Especialista em manchar a imagem do Brasil, o governo Bolsonaro acaba de marcar mais um gol contra o País. O protecionismo europeu, especialmente forte no setor agrícola, teve o ponto contado a seu favor. O Parlamento holandês aprovou moção contra o acordo comercial entre União Europeia e Mercosul. Assinado há quase um ano, depois de negociado por duas décadas, o pacto só valerá depois de ratificado por todos os países participantes. Se o protecionismo prevalecer, também Argentina, Paraguai e Uruguai, sócios do bloco sul-americano, pagarão pela política antiambiental do governo brasileiro.
O Parlamento austríaco já havia votado contra o acordo. Se nada mudar, o governo da Áustria terá de se opor à ratificação. O governo holandês ainda está livre para votar a favor, mas o acúmulo de pressões contrárias, em toda a Europa, é inegável. A questão ambiental é parte dos desentendimentos entre os presidentes francês e brasileiro.
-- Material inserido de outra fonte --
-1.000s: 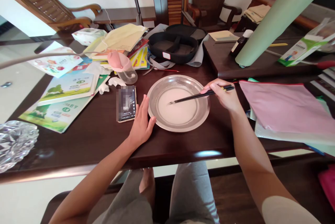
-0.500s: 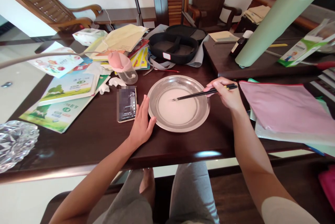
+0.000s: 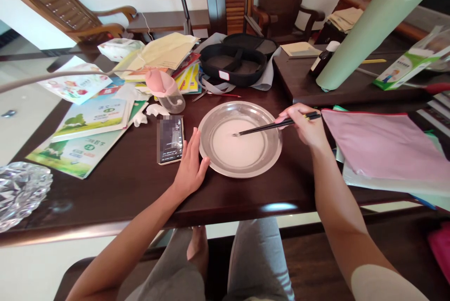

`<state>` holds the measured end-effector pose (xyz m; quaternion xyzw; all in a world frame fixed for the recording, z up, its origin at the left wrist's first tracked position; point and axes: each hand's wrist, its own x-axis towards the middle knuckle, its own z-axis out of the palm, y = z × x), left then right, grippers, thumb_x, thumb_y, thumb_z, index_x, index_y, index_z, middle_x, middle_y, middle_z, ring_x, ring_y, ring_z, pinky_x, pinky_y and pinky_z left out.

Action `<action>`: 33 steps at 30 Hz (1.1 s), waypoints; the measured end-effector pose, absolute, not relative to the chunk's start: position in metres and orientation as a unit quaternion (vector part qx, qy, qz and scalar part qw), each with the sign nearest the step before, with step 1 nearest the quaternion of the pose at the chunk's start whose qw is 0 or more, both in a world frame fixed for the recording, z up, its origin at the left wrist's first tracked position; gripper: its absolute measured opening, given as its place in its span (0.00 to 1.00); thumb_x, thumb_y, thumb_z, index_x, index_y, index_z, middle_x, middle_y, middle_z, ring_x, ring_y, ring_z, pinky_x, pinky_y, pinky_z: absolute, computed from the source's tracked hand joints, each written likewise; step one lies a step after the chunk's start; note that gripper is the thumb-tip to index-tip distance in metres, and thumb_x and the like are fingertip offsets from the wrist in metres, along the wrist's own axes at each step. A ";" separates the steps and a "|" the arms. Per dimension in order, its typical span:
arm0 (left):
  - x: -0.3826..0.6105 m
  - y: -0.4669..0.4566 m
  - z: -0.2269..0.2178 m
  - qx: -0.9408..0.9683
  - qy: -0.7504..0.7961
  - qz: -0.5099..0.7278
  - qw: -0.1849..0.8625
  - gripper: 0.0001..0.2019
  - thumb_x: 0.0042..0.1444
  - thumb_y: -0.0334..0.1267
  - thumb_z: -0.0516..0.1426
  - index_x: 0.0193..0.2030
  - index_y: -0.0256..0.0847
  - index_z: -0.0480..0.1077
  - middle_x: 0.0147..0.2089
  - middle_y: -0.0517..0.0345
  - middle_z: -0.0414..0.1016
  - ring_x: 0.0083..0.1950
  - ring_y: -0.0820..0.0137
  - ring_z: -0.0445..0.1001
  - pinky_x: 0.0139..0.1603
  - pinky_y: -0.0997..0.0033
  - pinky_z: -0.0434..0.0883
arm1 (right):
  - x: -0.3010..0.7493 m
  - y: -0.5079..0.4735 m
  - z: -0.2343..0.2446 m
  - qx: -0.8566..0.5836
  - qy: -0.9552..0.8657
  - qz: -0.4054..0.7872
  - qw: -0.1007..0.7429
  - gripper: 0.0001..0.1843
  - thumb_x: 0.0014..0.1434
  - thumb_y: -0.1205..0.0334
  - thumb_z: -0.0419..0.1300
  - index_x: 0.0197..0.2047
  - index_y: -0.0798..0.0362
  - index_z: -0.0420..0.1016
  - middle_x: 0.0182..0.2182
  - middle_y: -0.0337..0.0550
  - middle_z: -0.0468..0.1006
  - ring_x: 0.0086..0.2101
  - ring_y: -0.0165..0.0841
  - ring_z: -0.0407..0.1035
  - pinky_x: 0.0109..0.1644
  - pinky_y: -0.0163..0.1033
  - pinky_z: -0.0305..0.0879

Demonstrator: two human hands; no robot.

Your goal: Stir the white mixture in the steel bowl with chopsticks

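A round metal basin (image 3: 240,173) stands on the dark table, with a whitish liquid (image 3: 242,148) covering its bottom. My right hand (image 3: 303,122) is closed around a pair of black chopsticks (image 3: 262,127), slanting over the rim from the right. Their tips are at the liquid near the basin's middle; how deep they go I cannot tell. Against the basin's left rim rests my left hand (image 3: 192,164), fingers stretched out and thumb apart, holding nothing. Just left of it lies a phone (image 3: 171,141), its screen lit and partly blurred out.
Behind the phone stands a pink-lidded cup (image 3: 165,91) beside crumpled tissues (image 3: 154,110). Books (image 3: 84,144) and a crystal dish (image 3: 23,193) lie left. A black case (image 3: 234,64) is behind the basin. On the right are a pink pouch (image 3: 383,144) and a tall green flask (image 3: 369,38).
The chopstick tips have shifted slightly to the right in the liquid, and my right hand moved a little with them. My left hand has stayed at the rim.
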<state>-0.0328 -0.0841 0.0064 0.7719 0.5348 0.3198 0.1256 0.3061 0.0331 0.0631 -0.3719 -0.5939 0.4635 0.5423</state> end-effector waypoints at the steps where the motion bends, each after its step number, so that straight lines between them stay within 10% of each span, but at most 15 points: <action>1: -0.033 -0.084 0.007 0.772 0.535 0.319 0.126 0.35 0.75 0.50 0.44 0.81 0.48 0.31 0.83 0.40 0.38 0.83 0.54 0.40 0.80 0.42 0.44 | 0.309 0.034 0.064 -0.377 -0.581 0.453 0.561 0.18 0.59 0.43 0.70 0.32 0.50 0.82 0.24 0.41 0.85 0.24 0.34 0.79 0.27 0.37 0.77; 10: -0.033 -0.084 0.006 0.773 0.534 0.318 0.128 0.35 0.75 0.50 0.44 0.81 0.48 0.30 0.83 0.40 0.37 0.83 0.54 0.39 0.80 0.41 0.43 | 0.302 0.028 0.062 -0.353 -0.627 0.511 0.470 0.17 0.58 0.43 0.70 0.32 0.49 0.84 0.27 0.42 0.86 0.29 0.38 0.82 0.34 0.41 0.82; 33: -0.033 -0.084 0.006 0.770 0.538 0.316 0.133 0.36 0.75 0.51 0.44 0.81 0.46 0.31 0.83 0.38 0.37 0.83 0.53 0.40 0.79 0.40 0.44 | 0.313 0.036 0.066 -0.395 -0.571 0.431 0.576 0.22 0.59 0.39 0.67 0.29 0.50 0.78 0.20 0.40 0.82 0.19 0.33 0.75 0.22 0.37 0.72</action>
A presidente da Comissão Europeia, Ursula von der Leyen, evitou, até agora, comprometer-se com a aprovação final do acordo.
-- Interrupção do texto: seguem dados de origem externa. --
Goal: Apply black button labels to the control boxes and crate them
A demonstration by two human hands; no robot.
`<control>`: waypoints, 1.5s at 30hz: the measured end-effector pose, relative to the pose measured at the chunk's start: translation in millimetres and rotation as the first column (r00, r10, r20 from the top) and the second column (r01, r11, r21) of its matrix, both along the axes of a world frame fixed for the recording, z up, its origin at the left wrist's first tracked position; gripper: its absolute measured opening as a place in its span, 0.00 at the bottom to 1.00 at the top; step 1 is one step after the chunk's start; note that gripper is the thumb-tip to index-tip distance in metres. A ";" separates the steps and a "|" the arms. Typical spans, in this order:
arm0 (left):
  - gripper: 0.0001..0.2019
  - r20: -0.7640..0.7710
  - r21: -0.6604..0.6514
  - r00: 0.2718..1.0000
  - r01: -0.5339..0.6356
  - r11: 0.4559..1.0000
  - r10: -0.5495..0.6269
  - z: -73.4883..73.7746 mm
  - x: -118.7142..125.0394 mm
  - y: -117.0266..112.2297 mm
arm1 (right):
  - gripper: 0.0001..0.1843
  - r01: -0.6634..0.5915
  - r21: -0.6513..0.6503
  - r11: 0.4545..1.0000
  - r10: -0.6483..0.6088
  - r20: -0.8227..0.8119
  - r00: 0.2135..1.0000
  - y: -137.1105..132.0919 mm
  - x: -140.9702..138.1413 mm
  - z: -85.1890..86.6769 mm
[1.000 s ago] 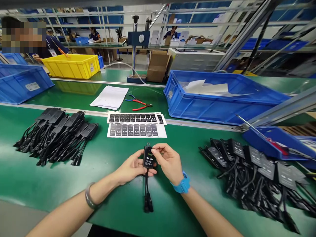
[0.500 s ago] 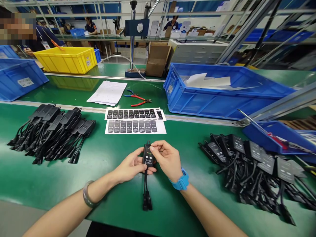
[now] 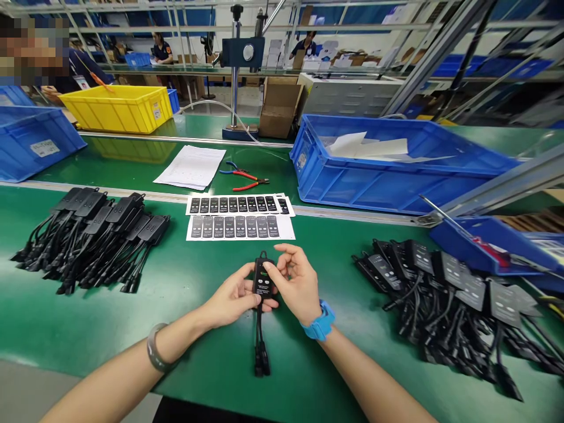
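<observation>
Both hands hold one small black box (image 3: pixel 263 281) with a label on its face and two short black cables hanging down to plugs (image 3: pixel 261 364) on the green table. My left hand (image 3: pixel 231 301) grips the box from the left and below. My right hand (image 3: pixel 296 283), with a blue watch at the wrist, presses its thumb on the label from the right. Two sheets of black labels (image 3: pixel 240 226) lie just beyond the hands.
A pile of unlabelled black boxes with cables (image 3: pixel 94 229) lies at the left, a labelled pile (image 3: pixel 445 294) at the right. Behind are a blue bin (image 3: pixel 379 182), pliers (image 3: pixel 244 174), papers (image 3: pixel 191 166), a yellow bin (image 3: pixel 117 108) and a press stand (image 3: pixel 235 70). People work at the back.
My right thumb has slid down along the label on the box. The view has shifted slightly; the box stays in both hands.
</observation>
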State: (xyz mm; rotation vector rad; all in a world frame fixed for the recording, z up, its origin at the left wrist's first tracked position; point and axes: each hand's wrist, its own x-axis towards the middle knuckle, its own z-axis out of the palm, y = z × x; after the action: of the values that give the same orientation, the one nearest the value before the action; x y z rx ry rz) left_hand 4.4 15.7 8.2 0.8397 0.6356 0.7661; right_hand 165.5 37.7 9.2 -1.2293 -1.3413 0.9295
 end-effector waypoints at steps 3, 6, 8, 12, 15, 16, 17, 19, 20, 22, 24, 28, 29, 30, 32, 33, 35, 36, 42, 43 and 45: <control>0.27 0.037 -0.049 0.998 -0.056 0.997 0.058 1.1 -0.6 2.5 | 0.28 -0.076 -0.026 0.997 0.077 0.049 0.996 1.7 1.0 -3.6; 0.23 0.021 -0.064 0.987 -0.159 0.985 0.161 0.5 -1.4 5.4 | 0.42 -0.261 -0.073 0.963 0.265 0.063 0.962 0.1 0.1 -8.5; 0.22 -0.027 -0.040 0.980 -0.199 0.979 0.198 -1.0 -1.4 6.7 | 0.41 -0.362 -0.087 0.928 0.364 0.009 0.931 -2.1 -1.6 -11.0; 0.21 -0.114 0.032 0.971 -0.208 0.978 0.210 -4.1 0.5 7.0 | 0.30 -0.395 -0.085 0.915 0.389 -0.082 0.918 -4.8 -6.0 -13.6; 0.21 -0.172 0.075 0.960 -0.210 0.975 0.220 -5.0 2.3 6.7 | 0.29 -0.361 -0.079 0.929 0.355 -0.079 0.931 -5.2 -9.1 -15.8; 0.21 -0.183 0.081 0.958 -0.208 0.975 0.220 -5.3 2.9 6.7 | 0.29 -0.348 -0.077 0.934 0.344 -0.067 0.937 -5.4 -10.1 -16.4; 0.21 -0.189 0.082 0.957 -0.209 0.975 0.221 -5.7 3.6 6.6 | 0.29 -0.338 -0.075 0.938 0.335 -0.047 0.941 -5.8 -11.1 -16.8; 0.22 -0.170 0.069 0.959 -0.220 0.973 0.228 -6.7 4.8 6.3 | 0.30 -0.320 -0.055 0.946 0.322 0.044 0.946 -6.8 -12.9 -16.1; 0.23 -0.146 0.060 0.963 -0.222 0.973 0.228 -7.3 5.2 6.1 | 0.31 -0.308 -0.027 0.951 0.309 0.121 0.943 -7.3 -13.4 -14.9; 0.26 -0.099 0.060 0.974 -0.201 0.978 0.206 -8.2 4.3 6.1 | 0.35 -0.299 0.043 0.953 0.272 0.308 0.912 -7.2 -12.0 -10.9; 0.29 -0.149 0.139 0.974 -0.150 0.979 0.171 -8.1 -0.2 7.8 | 0.39 -0.300 0.067 0.952 0.228 0.500 0.835 -3.5 -4.6 -5.1; 0.26 -0.577 0.641 0.699 0.067 0.765 0.423 -7.3 -21.2 18.5 | 0.38 -0.068 -0.108 0.992 0.127 0.851 0.510 18.6 32.5 7.8; 0.23 -0.625 0.725 0.570 0.172 0.667 0.532 -8.0 -27.2 22.2 | 0.37 0.024 -0.118 0.993 0.096 0.899 0.428 27.2 43.4 10.6; 0.21 -0.641 0.761 0.448 0.273 0.588 0.623 -9.3 -32.7 25.8 | 0.36 0.081 -0.103 0.991 0.064 0.922 0.382 37.1 52.9 13.0; 0.20 -0.647 0.745 0.258 0.416 0.522 0.718 -13.3 -40.5 32.2 | 0.30 0.088 -0.052 0.995 0.013 0.921 0.389 60.2 64.8 15.7; 0.20 -0.649 0.722 0.187 0.457 0.519 0.738 -15.8 -42.7 34.6 | 0.27 0.054 -0.029 0.998 0.003 0.905 0.426 72.9 66.3 15.9; 0.21 -0.647 0.683 0.088 0.506 0.526 0.757 -20.6 -44.1 37.6 | 0.20 -0.017 -0.010 1.000 0.017 0.865 0.502 98.7 61.3 13.3; 0.22 -0.643 0.673 0.059 0.521 0.525 0.764 -22.7 -43.8 38.4 | 0.17 -0.036 -0.004 0.999 0.023 0.846 0.532 110.7 56.1 10.7; 0.24 -0.632 0.643 0.008 0.563 0.519 0.775 -25.3 -39.8 39.3 | 0.05 -0.011 0.092 0.996 -0.054 0.666 0.744 147.0 33.9 -11.9; 0.24 -0.635 0.638 -0.001 0.564 0.525 0.772 -24.1 -39.1 39.3 | 0.05 0.008 0.113 0.994 -0.077 0.623 0.778 147.2 35.1 -14.7; 0.25 -0.640 0.628 -0.019 0.563 0.537 0.768 -20.8 -37.8 39.3 | 0.07 0.064 0.152 0.986 -0.135 0.519 0.844 145.4 40.6 -18.4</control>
State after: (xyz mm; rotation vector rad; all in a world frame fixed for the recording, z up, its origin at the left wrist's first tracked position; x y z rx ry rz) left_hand -33.4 55.1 -12.6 2.5385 1.8618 0.4012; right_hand 206.1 183.1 -9.2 -1.5018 -1.7151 0.4243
Direitos humanos e ecologia são invocados, na Europa, contra a ratificação do pacto com o Mercosul. Focadas no Brasil, as críticas mencionam a devastação da Amazônia, a destruição de reservas do Cerrado e riscos para os indígenas. Membros de entidades comunitárias se alinham entre os críticos. Um deles é o vice-presidente da Comissão de Agricultura e de Desenvolvimento Rural do Parlamento Europeu, o eurodeputado português Francisco Guerreiro, do partido Pessoas, Animais, Natureza.
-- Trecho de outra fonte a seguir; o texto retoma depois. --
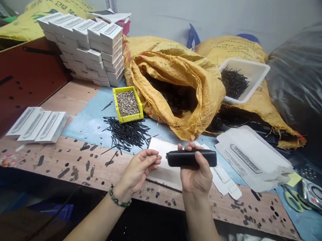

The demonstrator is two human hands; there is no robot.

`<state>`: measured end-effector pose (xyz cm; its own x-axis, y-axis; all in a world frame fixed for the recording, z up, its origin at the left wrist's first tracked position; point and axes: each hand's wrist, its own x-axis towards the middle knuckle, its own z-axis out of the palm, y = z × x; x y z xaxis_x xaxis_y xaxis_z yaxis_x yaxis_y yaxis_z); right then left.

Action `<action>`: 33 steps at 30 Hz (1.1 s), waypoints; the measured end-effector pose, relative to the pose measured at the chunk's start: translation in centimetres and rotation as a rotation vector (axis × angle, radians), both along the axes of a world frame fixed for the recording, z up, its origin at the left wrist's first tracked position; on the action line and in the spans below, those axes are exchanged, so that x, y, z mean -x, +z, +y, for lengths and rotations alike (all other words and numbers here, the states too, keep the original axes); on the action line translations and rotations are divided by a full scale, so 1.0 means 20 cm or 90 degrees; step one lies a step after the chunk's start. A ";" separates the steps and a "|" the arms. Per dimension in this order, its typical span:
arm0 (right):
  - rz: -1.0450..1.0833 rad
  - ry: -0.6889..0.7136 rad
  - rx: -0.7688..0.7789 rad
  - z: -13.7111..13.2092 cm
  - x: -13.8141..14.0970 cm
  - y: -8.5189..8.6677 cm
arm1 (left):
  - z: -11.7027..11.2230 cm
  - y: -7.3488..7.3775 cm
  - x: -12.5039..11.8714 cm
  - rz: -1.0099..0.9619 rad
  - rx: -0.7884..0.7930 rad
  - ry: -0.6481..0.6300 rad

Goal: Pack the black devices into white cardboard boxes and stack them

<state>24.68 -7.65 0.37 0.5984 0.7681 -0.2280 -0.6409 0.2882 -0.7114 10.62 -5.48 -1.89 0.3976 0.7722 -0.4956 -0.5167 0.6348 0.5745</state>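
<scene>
Head view: I saw the right hand (pixel 196 175) wrapped round a long, glossy black case (pixel 182 159), raised above a flat white rectangular pad (pixel 165 176) on the wood-patterned desk (pixel 80 93). The left hand (pixel 141 168) pinched its fingertips together just beside the case's end; whether they gripped something small, I couldn't tell. I judged it close work at that end, calling for a steady right hold and fine left-hand aim.
</scene>
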 end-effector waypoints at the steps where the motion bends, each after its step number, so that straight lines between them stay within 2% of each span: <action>1: 0.020 0.002 -0.007 0.02 0.01 0.00 | 0.00 0.00 0.00 0.000 -0.004 0.004; 6: 0.067 0.008 -0.035 0.05 0.05 0.02 | -0.01 0.00 -0.03 -0.005 -0.032 0.037; 14: -0.028 0.030 -0.096 0.06 0.11 0.04 | 0.01 -0.01 -0.05 0.071 -0.103 0.117; 21: -0.084 0.066 -0.112 0.06 0.10 0.03 | -0.01 -0.01 -0.06 0.091 -0.117 0.064; 23: -0.182 0.107 -0.109 0.03 0.06 0.03 | -0.01 -0.03 -0.04 0.142 -0.161 0.011; 25: -0.363 0.126 -0.118 -0.01 0.00 0.03 | 0.01 -0.04 0.01 0.212 -0.218 -0.032; 28: -0.605 0.139 -0.113 -0.05 -0.07 -0.03 | 0.05 -0.05 0.09 0.310 -0.267 0.019; 30: -0.672 0.228 -0.059 -0.04 -0.09 -0.11 | 0.06 -0.04 0.12 0.359 -0.305 0.040; 32: -0.681 0.314 0.018 0.00 -0.09 -0.19 | 0.05 -0.03 0.12 0.394 -0.363 -0.002; 33: -0.668 0.320 0.061 0.02 -0.09 -0.21 | 0.04 -0.03 0.10 0.411 -0.395 -0.027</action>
<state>26.44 -7.32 -3.85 0.1606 0.9787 0.1276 0.2480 0.0851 -0.9650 8.53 -4.60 -2.45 0.2208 0.9665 -0.1309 0.0424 0.1246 0.9913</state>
Entrevistado pelo Estado, ele citou a política do presidente Jair Bolsonaro e atribuiu o desmatamento da Amazônia à indústria madeireira e aos grandes empresários da agropecuária. A ação desses grupos, segundo ele, destrói a floresta e a biodiversidade, produz seca generalizada e oprime as comunidades indígenas. O acordo, acrescentou, reforçará essas tendências e isso justifica a oposição dos Verdes Europeus.
Nenhum crítico menciona diretamente os interesses protecionistas da agropecuária europeia, uma das mais defendidas do mundo. Os produtores europeus, limitam-se a argumentar esses críticos, enfrentarão uma injusta desvantagem se tiverem de competir com agricultores e pecuaristas livres de restrições ambientais.
As acusações são falsas, quando se trata da parte mais moderna e mais competitiva da agropecuária brasileira, aquela de fato presente, com muita eficiência, no mercado internacional. Mas a confusão, muito útil ao protecionismo europeu, é favorecida pelo governo brasileiro e por alas bolsonaristas do agronegócio.
As palavras do ministro do Meio Ambiente, Ricardo Salles, na vergonhosa reunião ministerial de 22 de abril, forneceram precioso material aos protecionistas. Foi particularmente repulsiva a ideia de aproveitar a atenção da imprensa na covid-19 para fazer “passar a boiada” do afrouxamento de regras. O apoio de parte do empresariado ao ministro da devastação, por meio de anúncio na imprensa, foi um sério fator agravante. Houve quem se opusesse a esse apoio, na Sociedade Rural Brasileira, mas prevaleceu a decisão infeliz.
A Associação Brasileira do Agronegócio recusou-se a participar da nota. Seu presidente, Marcello Brito, criticou a ação proposta pelo ministro e defendeu outras formas de discutir e rever a legislação ambiental, depurando-a, quando necessário, de excessos. “Nós mudamos a Previdência de forma transparente. Não precisa passar as coisas de baciada”, disse ele ao Estado.
Uma boa política ambiental no Brasil beneficia em primeiro lugar os brasileiros, preservando o clima e a saúde. Mas interessa também ao mundo e por isso é importante em termos diplomáticos e comerciais. O presidente, no entanto, pouco se interessa pela saúde dos brasileiros, como comprova seu comportamento em relação à covid-19. Além disso, seu despreparo em assuntos diplomáticos e econômicos é notório. Surpreendente, mesmo, é o comportamento de algumas entidades do agronegócio defensoras da destruição ambiental.